I have two 3D numpy arrays of large size (~1.2b elements, e.g. 80k x 500 x 30)
.
These two arrays have the same size on 2 dimension but differ on the third, which is related to timestamps. I also have two arrays containing the timestamp values corresponding to the planes along the size differing axis. I would like to stretch/broadcast and fill the shorter array with the last plane that contained values in itself prior to the gap, in order to get to the same size as the larger array such that I can then sum them up. The "gaps" and "last plane" are determined by how the timestamp arrays match that relate to the data arrays.
Here is the logic illustrated (has black font, for dark mode version see further below):
Along the axis in which the arrays differ in size, the corresponding values in the timestamp arrays are dates. However, the granularity of these timestamps can vary. For example, the timestamps relating to the larger array may be a series of consecutive days, and the timestamps relating to the shorter array may be every Friday within the same period, but ending short or beginning late, i.e. missing the first 5 Fridays or the last 10 Fridays when comparing to the start and end of the larger array.
When there is such a "gap", I would like the (temproally speaking) last available plane of the 3D array to stretched over that gap until the next available plane has values.

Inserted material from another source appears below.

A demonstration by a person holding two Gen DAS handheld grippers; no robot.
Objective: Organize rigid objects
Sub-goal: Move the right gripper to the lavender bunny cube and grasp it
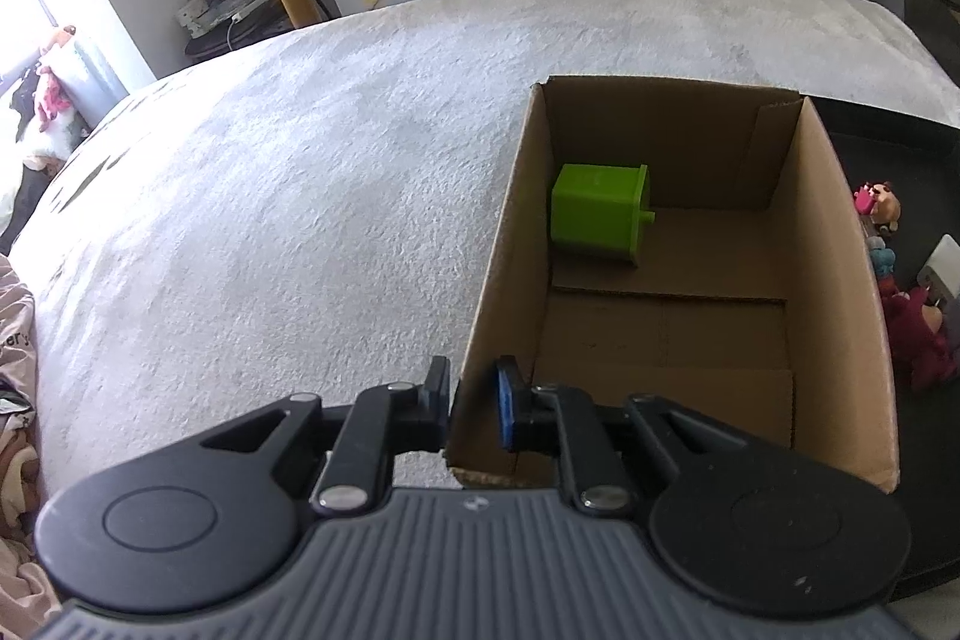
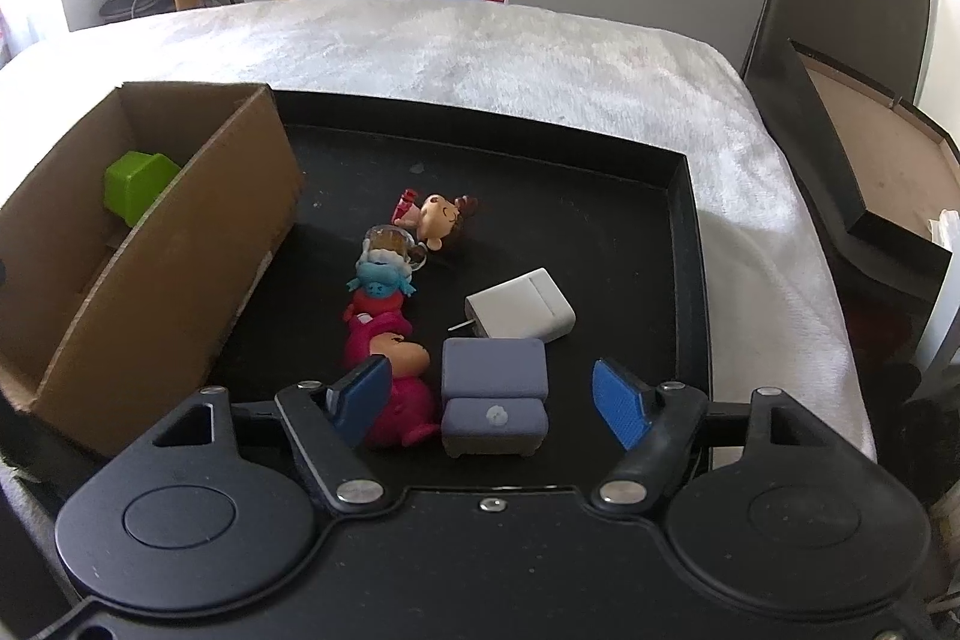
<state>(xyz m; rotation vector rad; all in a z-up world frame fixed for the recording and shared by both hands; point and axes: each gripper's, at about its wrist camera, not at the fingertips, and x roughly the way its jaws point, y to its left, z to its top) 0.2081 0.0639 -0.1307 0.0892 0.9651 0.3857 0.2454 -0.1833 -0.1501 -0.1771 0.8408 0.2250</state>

Note, the Fridays example was just one case. It could also be that the larger array corresponds to every Monday in a certain period and the shorter array is the first day of every month in that period, but ending short or starting late.

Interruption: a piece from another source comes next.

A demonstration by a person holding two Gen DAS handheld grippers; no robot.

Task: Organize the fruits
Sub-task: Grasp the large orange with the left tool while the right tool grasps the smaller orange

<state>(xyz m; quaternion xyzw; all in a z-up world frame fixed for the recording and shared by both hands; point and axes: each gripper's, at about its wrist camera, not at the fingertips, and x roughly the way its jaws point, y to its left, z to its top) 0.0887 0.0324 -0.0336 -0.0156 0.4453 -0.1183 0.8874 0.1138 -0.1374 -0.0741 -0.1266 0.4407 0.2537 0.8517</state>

Another important note might be that the axis of the 3D arrays relating to the timestamps has the smallest size of all the axis. Meaning for example, array 1 might be (80k, 500, 180) and array 2 might be (80k, 500, 50). So looping over that axis and then repeating planes of size (80k, 500, 1) might work. But I don't know how.
Also, the shorter array is fully contained in the larger.
Let's say there are two arrays A and B
m, k, n, v = 3, 4, 10, 4
A = np.random.randint(10, size=(m, n, k))
B = np.random.randint(10, size=(m, v, k))
A_timestamps = [1, 2, 3, 4, 5, 6, 7, 8, 9, 10]
B_timestamps = [2, 4, 7, 8]
However, although B_timestamps is fully contained, its lowest timestamp is greater than the lowest timestamp in A. In other words, B start late.
Then the reindexing with this method
equals = np.equal.outer(A_timestamps, B_timestamps)
filled = np.maximum.accumulate(equals, axis=0)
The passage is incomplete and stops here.